The data must be returned in full and exactly as given.

*** Opening DATA EXCERPT ***

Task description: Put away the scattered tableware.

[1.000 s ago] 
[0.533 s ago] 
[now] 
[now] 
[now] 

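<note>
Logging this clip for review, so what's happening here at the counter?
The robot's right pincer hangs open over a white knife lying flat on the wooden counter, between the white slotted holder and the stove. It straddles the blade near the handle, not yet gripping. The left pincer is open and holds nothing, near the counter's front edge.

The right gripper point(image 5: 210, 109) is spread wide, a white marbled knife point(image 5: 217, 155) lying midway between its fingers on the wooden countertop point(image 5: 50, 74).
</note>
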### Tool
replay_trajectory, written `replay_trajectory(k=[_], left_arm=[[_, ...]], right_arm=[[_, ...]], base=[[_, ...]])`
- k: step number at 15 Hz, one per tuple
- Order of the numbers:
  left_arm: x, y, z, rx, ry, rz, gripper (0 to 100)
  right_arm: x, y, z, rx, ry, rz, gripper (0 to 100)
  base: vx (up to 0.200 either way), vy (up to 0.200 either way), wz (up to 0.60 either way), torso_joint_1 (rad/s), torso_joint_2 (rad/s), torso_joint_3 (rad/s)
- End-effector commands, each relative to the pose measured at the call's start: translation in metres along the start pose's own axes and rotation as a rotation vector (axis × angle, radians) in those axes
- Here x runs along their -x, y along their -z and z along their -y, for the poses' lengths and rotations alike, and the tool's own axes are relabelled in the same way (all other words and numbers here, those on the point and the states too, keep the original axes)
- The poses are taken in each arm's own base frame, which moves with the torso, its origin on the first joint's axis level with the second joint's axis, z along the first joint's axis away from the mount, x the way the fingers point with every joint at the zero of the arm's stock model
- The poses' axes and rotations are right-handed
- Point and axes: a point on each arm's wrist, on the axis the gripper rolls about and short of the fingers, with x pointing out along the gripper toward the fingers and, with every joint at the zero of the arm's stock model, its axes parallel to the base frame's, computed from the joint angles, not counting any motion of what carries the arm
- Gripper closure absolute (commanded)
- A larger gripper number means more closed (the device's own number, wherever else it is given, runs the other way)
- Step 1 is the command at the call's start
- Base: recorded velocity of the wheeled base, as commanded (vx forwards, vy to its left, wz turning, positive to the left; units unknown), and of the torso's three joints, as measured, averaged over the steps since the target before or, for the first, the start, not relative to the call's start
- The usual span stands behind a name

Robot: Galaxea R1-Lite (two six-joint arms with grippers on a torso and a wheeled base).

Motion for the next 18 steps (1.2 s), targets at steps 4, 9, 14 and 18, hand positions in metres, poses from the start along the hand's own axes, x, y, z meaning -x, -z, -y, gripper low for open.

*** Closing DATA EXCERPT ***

▸ **TASK OUTPUT**:
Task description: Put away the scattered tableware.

[1.000 s ago] 
[0.533 s ago] 
[now] 
[now] 
[now] 

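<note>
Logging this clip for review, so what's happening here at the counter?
The robot's right pincer hangs open over a white knife lying flat on the wooden counter, between the white slotted holder and the stove. It straddles the blade near the handle, not yet gripping. The left pincer is open and holds nothing, near the counter's front edge.

The right gripper point(image 5: 210, 109) is spread wide, a white marbled knife point(image 5: 217, 155) lying midway between its fingers on the wooden countertop point(image 5: 50, 74).
</note>
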### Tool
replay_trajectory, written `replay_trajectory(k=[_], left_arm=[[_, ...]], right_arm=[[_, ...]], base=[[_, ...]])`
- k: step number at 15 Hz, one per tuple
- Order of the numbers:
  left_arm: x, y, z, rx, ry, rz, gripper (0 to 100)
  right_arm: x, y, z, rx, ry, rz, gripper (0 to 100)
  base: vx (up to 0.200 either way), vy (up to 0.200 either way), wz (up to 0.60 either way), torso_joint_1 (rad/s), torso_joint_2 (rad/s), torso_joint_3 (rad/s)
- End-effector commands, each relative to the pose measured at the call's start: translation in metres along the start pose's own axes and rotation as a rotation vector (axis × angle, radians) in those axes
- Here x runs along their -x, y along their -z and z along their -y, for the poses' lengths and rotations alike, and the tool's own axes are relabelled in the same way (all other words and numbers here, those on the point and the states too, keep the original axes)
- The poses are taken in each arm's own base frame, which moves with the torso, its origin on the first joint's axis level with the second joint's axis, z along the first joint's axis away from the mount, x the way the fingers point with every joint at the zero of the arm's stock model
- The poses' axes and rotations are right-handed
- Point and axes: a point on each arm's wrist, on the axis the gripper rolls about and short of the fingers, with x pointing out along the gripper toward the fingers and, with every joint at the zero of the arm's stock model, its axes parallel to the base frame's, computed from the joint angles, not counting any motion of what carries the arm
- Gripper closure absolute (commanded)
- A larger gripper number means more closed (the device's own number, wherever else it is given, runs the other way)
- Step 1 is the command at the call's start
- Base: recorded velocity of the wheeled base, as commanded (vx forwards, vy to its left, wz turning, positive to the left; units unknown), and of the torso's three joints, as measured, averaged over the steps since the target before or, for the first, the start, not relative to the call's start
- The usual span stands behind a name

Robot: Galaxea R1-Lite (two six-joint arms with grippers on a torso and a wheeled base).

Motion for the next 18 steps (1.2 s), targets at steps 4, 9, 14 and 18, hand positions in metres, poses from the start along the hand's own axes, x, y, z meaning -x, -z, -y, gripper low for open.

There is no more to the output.